My Books

Dublin Bay

Lambda Literary Award finalist  (Gay Romance 2022)

James Brennan grew up in the poorest of Dublin’s tenements, turning adversity to advantage wherever he could. But he’s nearly a man now—with a good education at that—and wants more from life than what he can get as a day laborer, or following his father into the factory.

Otto Werner is the privileged son of a German diplomat stationed in Dublin. Otto is destined for great things in the new Europe sure to arise after Germany’s victory in the war. But he’s a lonely young man, living in Ireland with only his father for company, cut off from friends and family back home.

The two teens meet by chance, and each sees in the other a means to advance his own interests. But they quickly become friends, and then—surprisingly, dangerously—more. As the globe spirals deeper into chaos, the love between the young men deepens, but their world is not a hospitable place for forbidden love.

As war comes closer and closer to home, everything they believe—about themselves, about each other, about the world around them—will be shattered. Will their love for each other survive the pull toward destruction in a world gone mad? 

Turtle Bay

It’s 1947, and New York City is awaiting the construction of the new United Nations building, the FBI is actively pursuing Communists and Soviet spies as the Cold War begins to build, and homosexual men have even more reasons to hide who they are. 

Uptight FBI Agent Arthur Mason is so deep in the closet he doesn’t even realize he’s in one. Clueless about his own sexuality, he’s surprised at his reaction to both Hans Schmidt and his twin sister, Ada. Under pressure from work, Mason investigates Hans and his boarders, including the highly suspicious Hank Mannix, a known member of the Communist Party. Though Mason can’t seem to locate Ada, he can’t stop thinking about Hans and keeps going back to visit. 
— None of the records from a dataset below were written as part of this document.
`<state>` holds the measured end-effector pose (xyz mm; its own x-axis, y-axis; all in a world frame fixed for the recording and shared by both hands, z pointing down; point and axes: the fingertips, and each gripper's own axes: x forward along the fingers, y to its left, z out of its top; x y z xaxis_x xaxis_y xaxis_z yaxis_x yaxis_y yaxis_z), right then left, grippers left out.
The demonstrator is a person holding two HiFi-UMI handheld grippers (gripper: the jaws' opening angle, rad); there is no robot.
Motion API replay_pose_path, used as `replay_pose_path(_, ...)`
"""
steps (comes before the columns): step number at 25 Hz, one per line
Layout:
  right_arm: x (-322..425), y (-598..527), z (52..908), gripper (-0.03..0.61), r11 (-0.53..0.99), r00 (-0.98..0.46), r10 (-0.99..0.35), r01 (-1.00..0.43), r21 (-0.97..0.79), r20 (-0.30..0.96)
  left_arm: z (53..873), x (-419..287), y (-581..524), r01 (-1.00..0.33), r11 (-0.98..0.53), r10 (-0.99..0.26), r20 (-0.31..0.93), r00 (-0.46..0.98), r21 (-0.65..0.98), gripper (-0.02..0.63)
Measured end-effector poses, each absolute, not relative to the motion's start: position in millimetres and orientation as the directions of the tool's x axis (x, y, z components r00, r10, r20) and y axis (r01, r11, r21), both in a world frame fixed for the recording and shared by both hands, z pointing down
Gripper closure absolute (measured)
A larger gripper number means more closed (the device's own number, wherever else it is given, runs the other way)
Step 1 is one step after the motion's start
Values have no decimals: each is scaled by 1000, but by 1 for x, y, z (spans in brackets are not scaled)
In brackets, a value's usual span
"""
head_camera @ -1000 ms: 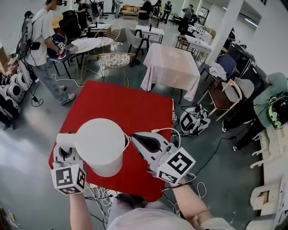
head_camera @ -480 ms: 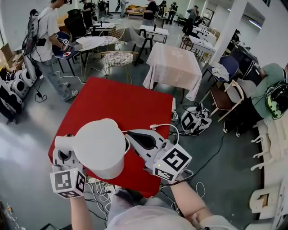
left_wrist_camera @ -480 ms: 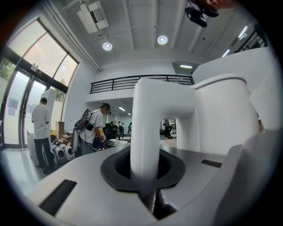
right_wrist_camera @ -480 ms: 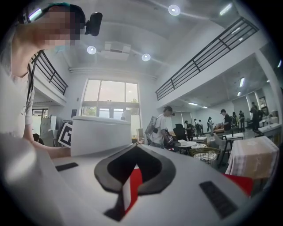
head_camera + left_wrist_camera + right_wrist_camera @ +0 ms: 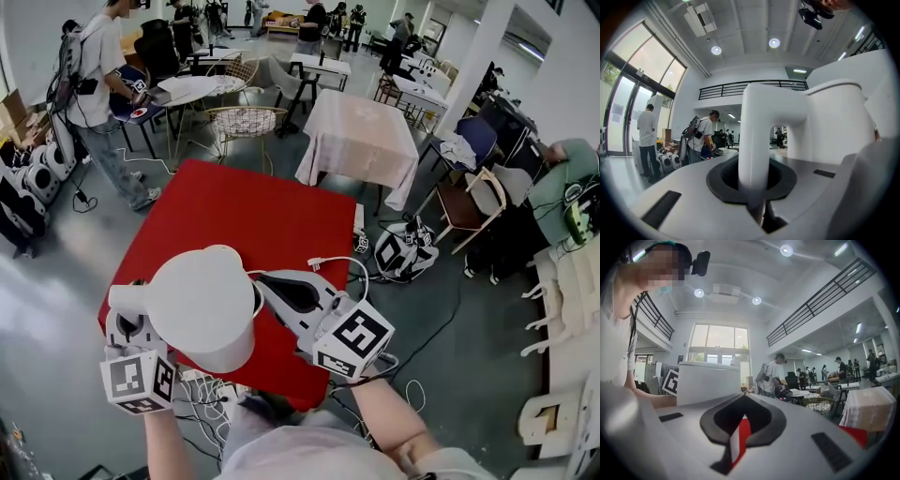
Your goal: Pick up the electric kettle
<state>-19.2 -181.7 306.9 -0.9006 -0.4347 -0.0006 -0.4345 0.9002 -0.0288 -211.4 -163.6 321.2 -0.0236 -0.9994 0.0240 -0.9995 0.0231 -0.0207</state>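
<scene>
Kettle: hung upright over the near edge of the red tabletop, apparently lifted clear. Was pinched by its upright handle in the left claw, body straight ahead. Was flanked by the right claw, nearly shut, empty, just beside the body.

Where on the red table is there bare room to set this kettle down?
The red table is bare from its middle to the far edge facing the cloth-draped table. The near end is crowded: the kettle, left gripper and right gripper hang over it.
</scene>
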Motion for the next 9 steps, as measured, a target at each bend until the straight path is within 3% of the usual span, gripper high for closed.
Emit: replay_pose_path(9,-22,-179,305,571,900,-901,-435,-435,-18,0,316,-219,-161,-999,43,-999,9,-43,-7,575)
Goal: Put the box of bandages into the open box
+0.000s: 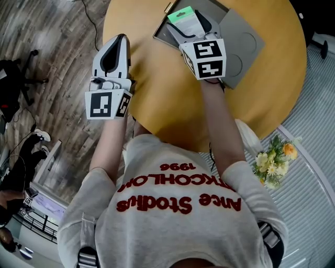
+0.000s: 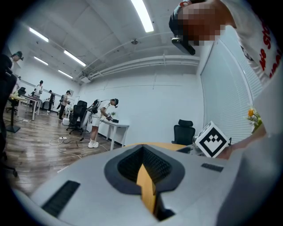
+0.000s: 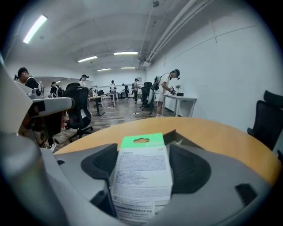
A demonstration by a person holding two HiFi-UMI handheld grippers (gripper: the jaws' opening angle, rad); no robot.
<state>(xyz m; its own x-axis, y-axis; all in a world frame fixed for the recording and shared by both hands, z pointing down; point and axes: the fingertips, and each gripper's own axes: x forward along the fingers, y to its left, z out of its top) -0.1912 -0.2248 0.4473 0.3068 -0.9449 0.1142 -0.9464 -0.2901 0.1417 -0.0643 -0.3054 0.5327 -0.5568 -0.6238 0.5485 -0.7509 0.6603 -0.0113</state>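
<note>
Halfway there: the right gripper [image 1: 192, 25] clamps the box of bandages [image 3: 141, 176] between its fingers [image 3: 189, 170], green tab jutting past the tips, poised over the open box [image 1: 168, 36] on the round table [image 1: 157, 89]. Lowering and release are left to do. The left gripper [image 1: 119, 42], fingers pressed together on nothing, hangs at the table's edge

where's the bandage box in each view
head view: top centre, the bandage box is gripped by the right gripper, above the open box.
left gripper view: not in it.
right gripper view: low centre, clamped between the jaws, green tab up.
shared landmark: the round wooden table.
</note>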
Hans Schmidt is a cross-dressing German immigrant running a boarding house for “a certain type of man,” and he wants nothing to do with Agent Mason and his ill-fitting suits and bad haircut. Until he begins to see Mason more as a man and less as a government official. Hans enjoys dressing as a woman from time to time, and once his feelings for Arthur begin to change, he realizes he needs to share his Ada persona if they are to have a future together.

Secrets, on both sides, must be revealed and cherished beliefs challenged if these two men are to find the love and happiness they deserve.

Franklin in Paradise

Life is good for eighteen-year-old Franklin. He lives on the spectrum, structuring and organizing his days, avoiding messy situations and ambiguity. But what he really wants is a boyfriend.

Twenty-one-year-old Patrick has a past he can’t seem to shake, and a sexual identity that’s hard to describe—or maybe it’s just evolving.

When a manmade virus sweeps the globe, killing nearly everyone, the two young men find themselves thrust together, dependent on each other for survival. As they begin to rebuild their world, their feelings for each other deepen. But Franklin needs definition and clarity, and Patrick’s identity as asexual—or demisexual, or grey ace?—isn’t helping.

These two men will need to look beyond their labels if they are going to find love at the end of the world.

Undercover in Paradise

DEA Agent Hector Ramirez is on his first undercover mission. He’s been sent to a Buddhist monastery deep in the woods of Maine, where he’s investigating a confusing web of connections between a Peruvian drug gang, a prominent Mormon family and the monastery’s leaders. The assignment should only take a week or two, so he sees no need to complicate things by revealing to the monastery’s monks that he’s a trans man.

Dallin Rigby—the young son of a prominent Mormon family—has been ‘sent away’ for a year while the scandal associated with his mission to Peru dies down. The men, the sex, the blackmail tape—there’s a lot to live down. He’s not looking forward to a year in the middle of nowhere, but the presence of the attractive Brother Hector might make his time in exile more bearable.

No one at the isolated monastery is aware of the disaster unfolding outside its walls, as a manmade virus sweeps the globe, killing nearly everyone. Cut off from the outside world, and with dwindling supplies, Hector and Dallin set out to learn what has happened. But as the attraction between the two men grows, Hector begins to question if it’s necessary to remain undercover. But is it too late for him to finally be honest with Dallin, about his job and about himself?


Time Bomb

 

Time Bomb is a Bhagavad Gita-inspired/time travel/save-the-world-from-global-warming novel with a queer romantic edge.

Christian Sparrow is a time traveler from the end of the twenty first century. His earth is dying, and his mission is to go back in time to change the course of history by disrupting the Los Alamos atomic bomb project. But he didn’t plan on falling in love with Archer Meyer—a nuclear physicist whiz-kid whose work and life Christian will likely have to ruin if he is to succeed.

The men will need to navigate through a perplexing world of spies, scorpions, sex tapes, and safe words before they can hope to discern their true duties, and perhaps save the world, and even themselves.